The National Science Foundation is spending roughly half a million dollars to combat "online trolling."
A joint project by Northwestern and Northeastern universities is examining how to create "trolling-free environments" on the Internet. The researchers define online trolls as those who try to influence public opinion by boosting "misleading" and "inauthentic comments."
"Today, almost every browsing click that users make is collected by numerous trackers associated with a variety of online services (e.g., advertising networks, online social networks, e-commerce platforms)," a grant for the project states. "Users have often expressed concern about the lack of privacy and control over their personal data. Nonetheless, despite a substantial effort to expose and control this prevalent behavior, the reality is that users keep accepting updated online privacy policies, which in turn grant the gathering of more personal data."
"This project explores re-using this extensive tracking infrastructure for the benefits of both the users themselves and web services, with a goal of preventing online trolling (scenarios in which various groups deploy tactics to influence public opinion on the Internet, by leaving biased, false, misleading, and inauthentic comments, and then artificially amplifying their ratings)," the grant said. "The project aims to show how the tracking infrastructure can be re-used as a user ‘fingerprint,’ allowing a lightweight and privacy-preserving form of identification for third-party web sites."

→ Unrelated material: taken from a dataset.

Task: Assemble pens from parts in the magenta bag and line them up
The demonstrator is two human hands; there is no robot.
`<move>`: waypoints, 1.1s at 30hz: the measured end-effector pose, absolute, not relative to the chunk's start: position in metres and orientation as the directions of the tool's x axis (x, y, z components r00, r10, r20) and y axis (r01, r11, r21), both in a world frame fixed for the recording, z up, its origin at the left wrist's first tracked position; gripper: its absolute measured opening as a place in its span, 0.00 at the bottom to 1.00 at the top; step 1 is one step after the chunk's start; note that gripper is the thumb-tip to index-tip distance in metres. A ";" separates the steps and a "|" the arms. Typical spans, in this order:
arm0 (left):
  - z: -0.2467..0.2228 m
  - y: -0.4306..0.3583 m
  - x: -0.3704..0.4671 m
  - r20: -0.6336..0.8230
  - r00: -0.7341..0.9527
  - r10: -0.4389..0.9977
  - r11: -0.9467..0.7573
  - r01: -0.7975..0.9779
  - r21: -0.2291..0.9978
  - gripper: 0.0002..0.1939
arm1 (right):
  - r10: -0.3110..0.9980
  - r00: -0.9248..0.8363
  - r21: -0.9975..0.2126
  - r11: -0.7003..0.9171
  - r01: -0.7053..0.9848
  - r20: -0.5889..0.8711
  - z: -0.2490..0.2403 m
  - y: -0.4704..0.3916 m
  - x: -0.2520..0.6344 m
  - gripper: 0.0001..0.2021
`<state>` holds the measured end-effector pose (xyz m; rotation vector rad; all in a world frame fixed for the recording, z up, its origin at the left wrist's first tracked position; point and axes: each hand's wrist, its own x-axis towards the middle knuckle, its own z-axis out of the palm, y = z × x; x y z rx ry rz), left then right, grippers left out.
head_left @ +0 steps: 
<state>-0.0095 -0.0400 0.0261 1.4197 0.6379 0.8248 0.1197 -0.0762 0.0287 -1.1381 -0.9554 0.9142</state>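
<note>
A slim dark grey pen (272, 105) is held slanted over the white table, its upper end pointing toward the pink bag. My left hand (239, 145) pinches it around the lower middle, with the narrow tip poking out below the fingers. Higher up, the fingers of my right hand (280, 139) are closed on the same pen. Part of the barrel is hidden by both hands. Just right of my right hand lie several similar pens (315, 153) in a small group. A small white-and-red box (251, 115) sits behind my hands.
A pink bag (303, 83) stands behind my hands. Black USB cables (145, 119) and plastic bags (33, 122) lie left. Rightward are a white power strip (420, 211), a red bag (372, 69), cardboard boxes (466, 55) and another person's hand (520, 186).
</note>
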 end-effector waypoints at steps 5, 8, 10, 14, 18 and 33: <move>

The leading researchers on the project, Northwestern University’s Aleksandar Kuzmanovic and Northeastern University’s Alan Mislove, told the Washington Free Beacon that their work could help combat "troll armies" used by Russia and China.
"Public opinion is of paramount importance in any society," they said. "It is thus not a surprise that many governments, political parties, and various other groups deploy tactics to influence public opinion on the Internet, a practice commonly referred to as trolling."
"Likely the most well-known example is Russia’s ‘troll army,’ a government sponsored group of thousands of paid bloggers that work round the clock to flood the comments sections of western publications, ‘raging at the depravity and injustice of the west,’" Kuzmanovic and Mislove said.
The researchers pointed to documents leaked by Edward Snowden that showed the United Kingdom government attempting to influence YouTube comments, and political parties in India hiring people to post favorable comments about them on social media.
"The Chinese government is also believed to run a so-called ‘50-cent army,’ while more than 20,000 people are engaged in Ukraine’s "information army," they said.
Kuzmanovic and Mislove said online trolling is not limited to political propaganda, but also corporations such as Amazon battling fake reviews on their websites.
"Common for all the above trolling scenarios is not just a fake and biased content; such comments are further ‘amplified’ by voting, a feature often misused by online trollers," they said. "Resolving the problem of online trolling is therefore fundamentally important for the future of the Internet. Indeed, organized trolling has already become a serious problem, and some argue that it can have a profound impact on the society. While resolving versions of this problem in the past has been done in the context of individual systems, resolving the problem comprehensively at the Internet-scale is of paramount importance for the future of the Internet."
The study has received two grants in the amounts of $250,234 and $249,337, totaling $499,571. The research is set to begin Oct. 1 and is slated to continue through 2019.